There are concerns among US cotton exporters that capacity will be insufficient to move their containerised commodities to Bangladesh's textile and apparel factories due to severe congestion at the Port of Chittagong.
In response to the congestion that has been mounting for weeks, the port authority has introduced tighter limits on the time ships can stay in port.
Bangladesh cotton importers said they have been advised of a surcharge of US$150 per TEU because of congestion that is reaching a "critical level" at Chittagong, reported IHS Media.
"All shipping lines calling Chittagong terminals are heavily impacted, with vessels waiting an additional seven to ten days on average above the normal berth wait times," a said a notice from ANL.
US cotton exporters said that although Bangladesh is a growing market, its port congestion and lack of direct services adds complexity to their supply chains. Unlike Vietnam and China, whose ports are called by numerous weekly mainline services from the US east and west coasts, Bangladesh is served mainly by feeders.
Bangladesh Textile Mills Association secretary Monsoor Ahmed said port congestion threatens to raise costs. He confirmed that carriers have advised "that due to congestion in Chittagong port, they are in quandary whether to send vessels in Chittagong port or not.

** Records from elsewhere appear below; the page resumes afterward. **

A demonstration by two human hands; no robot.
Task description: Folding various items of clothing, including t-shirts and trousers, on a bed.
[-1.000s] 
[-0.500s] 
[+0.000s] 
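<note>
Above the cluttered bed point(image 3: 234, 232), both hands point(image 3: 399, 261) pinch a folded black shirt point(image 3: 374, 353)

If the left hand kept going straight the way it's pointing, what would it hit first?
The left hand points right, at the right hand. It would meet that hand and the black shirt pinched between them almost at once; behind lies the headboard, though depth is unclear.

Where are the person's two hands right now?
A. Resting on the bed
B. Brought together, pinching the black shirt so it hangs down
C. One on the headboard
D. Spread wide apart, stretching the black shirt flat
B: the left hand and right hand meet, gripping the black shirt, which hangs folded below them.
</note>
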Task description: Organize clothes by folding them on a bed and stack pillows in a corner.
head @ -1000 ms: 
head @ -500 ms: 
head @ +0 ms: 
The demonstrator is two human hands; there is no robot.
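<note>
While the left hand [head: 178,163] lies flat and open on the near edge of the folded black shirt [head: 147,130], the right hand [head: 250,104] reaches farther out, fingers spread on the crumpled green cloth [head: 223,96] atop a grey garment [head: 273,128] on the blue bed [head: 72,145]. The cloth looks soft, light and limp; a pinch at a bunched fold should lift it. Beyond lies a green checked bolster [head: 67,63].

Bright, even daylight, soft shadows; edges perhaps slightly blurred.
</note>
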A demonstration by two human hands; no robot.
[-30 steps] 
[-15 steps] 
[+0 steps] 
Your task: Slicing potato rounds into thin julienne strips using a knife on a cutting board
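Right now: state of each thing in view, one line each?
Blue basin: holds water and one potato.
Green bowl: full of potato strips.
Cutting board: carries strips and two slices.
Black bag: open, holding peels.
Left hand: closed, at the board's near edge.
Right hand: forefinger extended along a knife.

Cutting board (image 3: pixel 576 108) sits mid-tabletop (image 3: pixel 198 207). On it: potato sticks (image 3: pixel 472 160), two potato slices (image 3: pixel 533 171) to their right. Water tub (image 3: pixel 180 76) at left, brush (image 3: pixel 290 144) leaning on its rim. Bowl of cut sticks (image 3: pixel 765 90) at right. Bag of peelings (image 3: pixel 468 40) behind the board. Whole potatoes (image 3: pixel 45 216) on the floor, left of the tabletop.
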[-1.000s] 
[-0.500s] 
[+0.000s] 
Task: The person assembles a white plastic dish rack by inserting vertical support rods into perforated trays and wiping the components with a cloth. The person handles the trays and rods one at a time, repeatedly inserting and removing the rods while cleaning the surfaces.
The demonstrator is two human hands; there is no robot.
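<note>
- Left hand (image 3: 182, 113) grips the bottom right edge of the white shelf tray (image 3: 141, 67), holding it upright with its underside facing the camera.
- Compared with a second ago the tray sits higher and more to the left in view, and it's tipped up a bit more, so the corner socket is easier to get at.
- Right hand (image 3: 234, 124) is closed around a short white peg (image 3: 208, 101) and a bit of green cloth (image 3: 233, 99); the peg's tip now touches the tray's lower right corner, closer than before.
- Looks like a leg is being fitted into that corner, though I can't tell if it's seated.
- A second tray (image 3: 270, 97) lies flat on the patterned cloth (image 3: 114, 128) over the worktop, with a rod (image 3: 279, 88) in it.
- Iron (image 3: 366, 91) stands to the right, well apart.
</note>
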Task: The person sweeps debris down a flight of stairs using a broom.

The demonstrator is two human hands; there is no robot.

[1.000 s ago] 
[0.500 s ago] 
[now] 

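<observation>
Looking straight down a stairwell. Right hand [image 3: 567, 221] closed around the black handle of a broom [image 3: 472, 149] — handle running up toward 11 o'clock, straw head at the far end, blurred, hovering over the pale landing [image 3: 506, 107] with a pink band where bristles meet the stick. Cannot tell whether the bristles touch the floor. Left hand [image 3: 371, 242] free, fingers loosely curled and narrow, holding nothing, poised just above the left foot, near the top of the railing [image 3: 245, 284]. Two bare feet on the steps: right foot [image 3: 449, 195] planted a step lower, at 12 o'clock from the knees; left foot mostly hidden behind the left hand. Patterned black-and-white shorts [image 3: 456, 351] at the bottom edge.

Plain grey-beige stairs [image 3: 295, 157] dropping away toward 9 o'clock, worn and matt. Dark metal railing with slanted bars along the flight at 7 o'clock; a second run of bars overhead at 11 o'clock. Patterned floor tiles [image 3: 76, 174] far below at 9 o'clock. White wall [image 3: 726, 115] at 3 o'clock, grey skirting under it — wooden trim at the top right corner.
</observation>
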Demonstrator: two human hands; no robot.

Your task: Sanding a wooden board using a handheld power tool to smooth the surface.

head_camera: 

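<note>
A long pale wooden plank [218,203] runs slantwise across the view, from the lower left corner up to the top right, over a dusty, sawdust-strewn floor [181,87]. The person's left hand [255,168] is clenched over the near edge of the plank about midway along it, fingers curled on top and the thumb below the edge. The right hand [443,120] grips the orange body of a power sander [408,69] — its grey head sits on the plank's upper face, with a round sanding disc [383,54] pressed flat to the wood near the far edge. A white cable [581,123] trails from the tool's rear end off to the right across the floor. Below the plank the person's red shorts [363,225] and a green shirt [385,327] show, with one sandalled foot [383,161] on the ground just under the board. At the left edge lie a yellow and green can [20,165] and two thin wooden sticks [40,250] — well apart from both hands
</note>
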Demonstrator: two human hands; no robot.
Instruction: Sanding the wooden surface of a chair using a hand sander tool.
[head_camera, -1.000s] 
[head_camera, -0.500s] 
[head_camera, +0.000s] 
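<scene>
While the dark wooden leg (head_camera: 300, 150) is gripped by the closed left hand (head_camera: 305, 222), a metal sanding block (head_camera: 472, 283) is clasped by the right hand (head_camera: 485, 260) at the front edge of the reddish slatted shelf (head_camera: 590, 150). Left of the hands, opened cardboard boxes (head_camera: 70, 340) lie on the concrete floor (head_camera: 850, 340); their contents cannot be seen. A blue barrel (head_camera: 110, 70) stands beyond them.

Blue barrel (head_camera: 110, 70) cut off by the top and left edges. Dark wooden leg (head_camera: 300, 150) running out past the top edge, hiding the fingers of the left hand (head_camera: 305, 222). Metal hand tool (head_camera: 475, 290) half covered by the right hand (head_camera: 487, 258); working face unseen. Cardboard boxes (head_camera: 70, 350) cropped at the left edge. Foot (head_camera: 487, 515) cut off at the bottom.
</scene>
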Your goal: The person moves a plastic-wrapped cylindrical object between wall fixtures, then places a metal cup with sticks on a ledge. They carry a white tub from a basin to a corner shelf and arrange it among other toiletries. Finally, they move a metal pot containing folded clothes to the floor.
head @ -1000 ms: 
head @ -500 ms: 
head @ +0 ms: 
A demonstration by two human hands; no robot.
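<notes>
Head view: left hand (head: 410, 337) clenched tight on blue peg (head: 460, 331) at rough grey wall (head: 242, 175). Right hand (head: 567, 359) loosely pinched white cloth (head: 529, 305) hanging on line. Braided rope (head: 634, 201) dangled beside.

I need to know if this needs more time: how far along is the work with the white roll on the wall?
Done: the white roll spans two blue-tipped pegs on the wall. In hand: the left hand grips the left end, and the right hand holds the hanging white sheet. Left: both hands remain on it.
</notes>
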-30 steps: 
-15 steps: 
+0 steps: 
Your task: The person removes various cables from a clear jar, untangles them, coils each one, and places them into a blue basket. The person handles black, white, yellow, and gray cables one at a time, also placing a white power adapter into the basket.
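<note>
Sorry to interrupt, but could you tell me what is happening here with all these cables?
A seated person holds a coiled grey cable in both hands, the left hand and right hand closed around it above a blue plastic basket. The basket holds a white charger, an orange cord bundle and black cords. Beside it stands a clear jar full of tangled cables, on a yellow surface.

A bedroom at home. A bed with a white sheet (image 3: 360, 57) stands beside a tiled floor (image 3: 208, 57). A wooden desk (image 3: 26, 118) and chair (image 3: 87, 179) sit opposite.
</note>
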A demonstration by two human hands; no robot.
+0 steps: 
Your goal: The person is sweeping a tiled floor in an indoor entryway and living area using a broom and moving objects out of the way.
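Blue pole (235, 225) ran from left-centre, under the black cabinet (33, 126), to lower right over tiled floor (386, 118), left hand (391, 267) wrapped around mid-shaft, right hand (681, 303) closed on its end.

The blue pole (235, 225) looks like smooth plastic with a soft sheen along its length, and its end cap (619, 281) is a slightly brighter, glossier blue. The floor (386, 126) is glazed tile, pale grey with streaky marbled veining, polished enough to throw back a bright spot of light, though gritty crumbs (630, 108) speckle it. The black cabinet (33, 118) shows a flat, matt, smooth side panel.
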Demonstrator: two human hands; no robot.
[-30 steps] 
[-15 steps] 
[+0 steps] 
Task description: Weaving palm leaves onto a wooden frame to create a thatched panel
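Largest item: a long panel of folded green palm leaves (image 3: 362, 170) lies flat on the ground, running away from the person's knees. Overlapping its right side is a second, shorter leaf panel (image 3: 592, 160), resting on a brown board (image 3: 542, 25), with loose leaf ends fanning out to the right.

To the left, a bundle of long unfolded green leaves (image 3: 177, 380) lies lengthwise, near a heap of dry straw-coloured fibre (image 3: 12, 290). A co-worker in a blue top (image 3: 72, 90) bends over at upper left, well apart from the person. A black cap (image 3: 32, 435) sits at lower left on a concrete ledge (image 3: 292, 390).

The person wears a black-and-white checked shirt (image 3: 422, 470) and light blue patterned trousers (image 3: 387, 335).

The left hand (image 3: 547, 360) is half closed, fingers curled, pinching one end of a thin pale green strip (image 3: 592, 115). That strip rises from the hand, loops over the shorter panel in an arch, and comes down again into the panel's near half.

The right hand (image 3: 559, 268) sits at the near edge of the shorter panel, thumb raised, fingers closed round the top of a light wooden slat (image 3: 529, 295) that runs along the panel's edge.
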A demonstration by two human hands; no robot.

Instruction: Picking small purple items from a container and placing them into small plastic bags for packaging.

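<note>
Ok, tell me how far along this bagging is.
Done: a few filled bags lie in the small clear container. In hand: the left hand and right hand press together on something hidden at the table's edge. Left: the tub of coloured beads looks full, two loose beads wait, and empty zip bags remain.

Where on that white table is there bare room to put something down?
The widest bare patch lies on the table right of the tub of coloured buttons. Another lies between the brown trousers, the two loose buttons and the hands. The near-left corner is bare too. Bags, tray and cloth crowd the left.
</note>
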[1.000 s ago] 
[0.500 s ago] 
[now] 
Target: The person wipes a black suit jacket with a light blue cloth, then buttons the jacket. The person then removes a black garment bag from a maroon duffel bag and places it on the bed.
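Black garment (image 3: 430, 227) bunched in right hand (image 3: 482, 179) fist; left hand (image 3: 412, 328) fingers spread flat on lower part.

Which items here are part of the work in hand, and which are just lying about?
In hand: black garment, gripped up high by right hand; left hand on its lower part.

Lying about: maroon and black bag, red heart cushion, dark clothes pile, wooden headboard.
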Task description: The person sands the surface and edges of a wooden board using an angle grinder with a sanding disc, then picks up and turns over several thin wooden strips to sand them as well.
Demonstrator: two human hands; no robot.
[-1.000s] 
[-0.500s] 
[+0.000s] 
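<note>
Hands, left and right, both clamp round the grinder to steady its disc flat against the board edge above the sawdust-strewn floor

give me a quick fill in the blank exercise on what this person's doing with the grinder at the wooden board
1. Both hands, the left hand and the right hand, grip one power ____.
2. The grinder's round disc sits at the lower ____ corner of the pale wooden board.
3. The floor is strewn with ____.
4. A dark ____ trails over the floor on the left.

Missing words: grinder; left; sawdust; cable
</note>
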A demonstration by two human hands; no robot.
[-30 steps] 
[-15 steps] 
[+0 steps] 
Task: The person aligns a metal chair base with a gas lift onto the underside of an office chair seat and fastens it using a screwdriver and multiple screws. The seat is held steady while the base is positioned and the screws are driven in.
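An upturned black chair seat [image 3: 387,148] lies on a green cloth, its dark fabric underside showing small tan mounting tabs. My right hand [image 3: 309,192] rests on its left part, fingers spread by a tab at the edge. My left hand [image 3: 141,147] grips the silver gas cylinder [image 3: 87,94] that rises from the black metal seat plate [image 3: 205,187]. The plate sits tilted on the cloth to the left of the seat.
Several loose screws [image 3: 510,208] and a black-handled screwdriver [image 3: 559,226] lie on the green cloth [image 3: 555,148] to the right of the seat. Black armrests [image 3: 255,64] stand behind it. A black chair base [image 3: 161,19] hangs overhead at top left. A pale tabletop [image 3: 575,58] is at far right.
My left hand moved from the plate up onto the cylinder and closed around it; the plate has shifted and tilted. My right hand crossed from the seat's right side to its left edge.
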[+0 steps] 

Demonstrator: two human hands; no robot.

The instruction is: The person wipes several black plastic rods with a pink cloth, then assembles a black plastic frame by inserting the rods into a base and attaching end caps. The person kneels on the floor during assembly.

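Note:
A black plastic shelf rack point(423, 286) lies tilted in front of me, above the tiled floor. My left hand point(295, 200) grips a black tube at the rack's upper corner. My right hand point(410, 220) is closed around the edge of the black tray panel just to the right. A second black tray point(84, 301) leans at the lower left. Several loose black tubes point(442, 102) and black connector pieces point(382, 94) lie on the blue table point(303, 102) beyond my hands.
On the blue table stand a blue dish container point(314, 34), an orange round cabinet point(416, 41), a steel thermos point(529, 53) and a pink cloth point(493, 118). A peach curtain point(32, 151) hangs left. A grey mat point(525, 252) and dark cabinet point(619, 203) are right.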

"If the present situation continues, cotton prices may go up and the problem may turn worst," he said.
Managing director Mahmudur Rahman Sumon of Zaheen Spinning, a producer of cotton yarn, said supply problems could hurt the country's spinning industry by raising prices for raw cotton and yarn.
"Now both our imports and exports are affected due to the severe congestion in the port impacting our competitiveness," he said. "The government should have had looked into the problems at the port much earlier to keep the lifeline of the country's economy unhindered."